South Africa’s State-owned electricity utility Eskom insisted on Monday that the performance of its generation fleet was on an improving “trend”, rebuffing arguments that its newfound ability to avoid load-shedding was primarily the result of sharply lower demand from industry.
Speaking at a quarterly state of the system update, CEO Brian Molefe acknowledged there being “some truth” in arguments that demand had been lower in 2015 than during the previous two years. But he insisted this was only for periods, with the electricity demand profile having “remained relatively similar over the August to October period for the last three years”.
During that time, Eskom had resorted to only two hours and twenty minutes of load-shedding and Molefe indicated that the prognosis remained encouraging for the rest of summer and beyond, unless a confluence of unplanned events affected output, as had been the case ahead of the September 14 load-shedding incident.
Even the drought conditions were not expected to have an immediate negative impact on a group whose power stations rely heavily on both coal and water to produce electricity. Eskom said its dedicated dams were 58% full, while its power stations had coal stocks of 58.2 days on average.
Molefe’s assertions where met with a degree of scepticism, however, in light of few signs of a fundamental improvement in the utility’s energy availability factor (EAF) and given the weak production performance of key energy-intensive sectors such as manufacturing and mining.

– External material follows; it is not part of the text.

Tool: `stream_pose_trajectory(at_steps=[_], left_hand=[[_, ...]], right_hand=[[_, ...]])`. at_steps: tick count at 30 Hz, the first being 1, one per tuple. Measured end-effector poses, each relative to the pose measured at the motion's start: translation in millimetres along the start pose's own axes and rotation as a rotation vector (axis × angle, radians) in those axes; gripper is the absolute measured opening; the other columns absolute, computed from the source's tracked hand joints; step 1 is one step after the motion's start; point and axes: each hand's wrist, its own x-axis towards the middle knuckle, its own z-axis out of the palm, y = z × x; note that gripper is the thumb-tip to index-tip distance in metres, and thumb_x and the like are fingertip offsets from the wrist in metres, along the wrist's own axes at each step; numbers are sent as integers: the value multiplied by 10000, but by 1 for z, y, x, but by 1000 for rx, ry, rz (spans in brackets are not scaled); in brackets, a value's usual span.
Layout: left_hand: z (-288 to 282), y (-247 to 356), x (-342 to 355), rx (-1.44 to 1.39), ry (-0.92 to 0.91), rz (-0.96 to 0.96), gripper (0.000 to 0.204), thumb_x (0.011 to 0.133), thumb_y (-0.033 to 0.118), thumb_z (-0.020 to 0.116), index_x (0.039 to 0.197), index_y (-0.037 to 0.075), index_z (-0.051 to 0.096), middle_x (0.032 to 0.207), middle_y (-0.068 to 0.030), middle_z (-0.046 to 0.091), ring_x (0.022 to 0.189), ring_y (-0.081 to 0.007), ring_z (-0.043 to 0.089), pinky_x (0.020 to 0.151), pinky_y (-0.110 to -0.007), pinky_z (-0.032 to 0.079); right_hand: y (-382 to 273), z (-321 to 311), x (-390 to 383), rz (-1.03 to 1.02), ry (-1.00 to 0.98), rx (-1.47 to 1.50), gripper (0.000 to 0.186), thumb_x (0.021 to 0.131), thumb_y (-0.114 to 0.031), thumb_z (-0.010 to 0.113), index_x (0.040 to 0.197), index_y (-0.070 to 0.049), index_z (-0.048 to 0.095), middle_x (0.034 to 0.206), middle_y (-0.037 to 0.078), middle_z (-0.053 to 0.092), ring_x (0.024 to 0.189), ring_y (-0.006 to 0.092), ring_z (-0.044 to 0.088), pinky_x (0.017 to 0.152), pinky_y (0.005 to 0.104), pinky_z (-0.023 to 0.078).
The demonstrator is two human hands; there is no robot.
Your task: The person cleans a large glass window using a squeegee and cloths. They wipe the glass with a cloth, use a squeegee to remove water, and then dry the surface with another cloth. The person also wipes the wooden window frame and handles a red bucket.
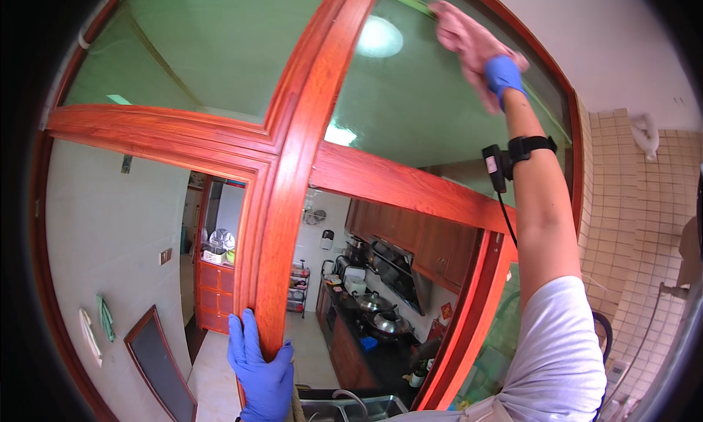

A recovery in the EAF had been set as the main priority for Eskom by the Electricity War Room, which had indicated that the utility should be targeting availability of 80%, against a performance of below 75%. Eskom’s own ‘Generation Sustainability Strategy’ aimed to achieve 80% plant availability, 10% planned maintenance and 10% unplanned maintenance over the medium term.
Newly appointed group executive for generation Matshela Koko backed Molefe’s assertions, saying that, since the creation of the war room, load losses had fallen from around 8 000 MW to 5 800 MW currently.
He said the other main change since the adoption of a strategy to “perform maintenance without load-shedding” had been the setting of generation and planned maintenance budgets of 32 500 MW and 4 500 MW respectively.
SLOWER MAINTENANCE CATCH-UP
The idea, Molefe said, was to continuously fine-tune its maintenance programmes to claw back the maintenance backlog, without “doing maintenance at all costs”.
“So we will catch up with the backlog slower than we would have if we were doing maintenance at all costs, but we will catch up with the backlog anyway.”
Koko said that the EAF as of November 16 stood at 74.4%, with 33 000 MW of production balanced against 5 000 MW of planned maintenance and 5 800 MW of unplanned outages. The 33 000 MW was the highest level of output achieved in the past 18 months and came ahead of a scheduled outage of the infrastructure that facilitated the importation of 1 500 MW from Cahora Bassa, in Mozambique.
He noted that the EAF reported at the previous system update stood at 73% and that, as the EAF recovered, the use of the expensive open cycle gas turbines (OCGTs) would decline. Eskom was targeting OCGT load factors of around 5%; well below the 12% levels achieved during the sustained period of load-shedding in the first half of the 2015 calendar year.
In addition, the OCGT plants would be converted to operate as dual diesel/gas plants during their upcoming shutdowns, the first of which was planned for December. They would only be converted to operate as combined cycle gas plants once there was greater visibility of security of gas supply.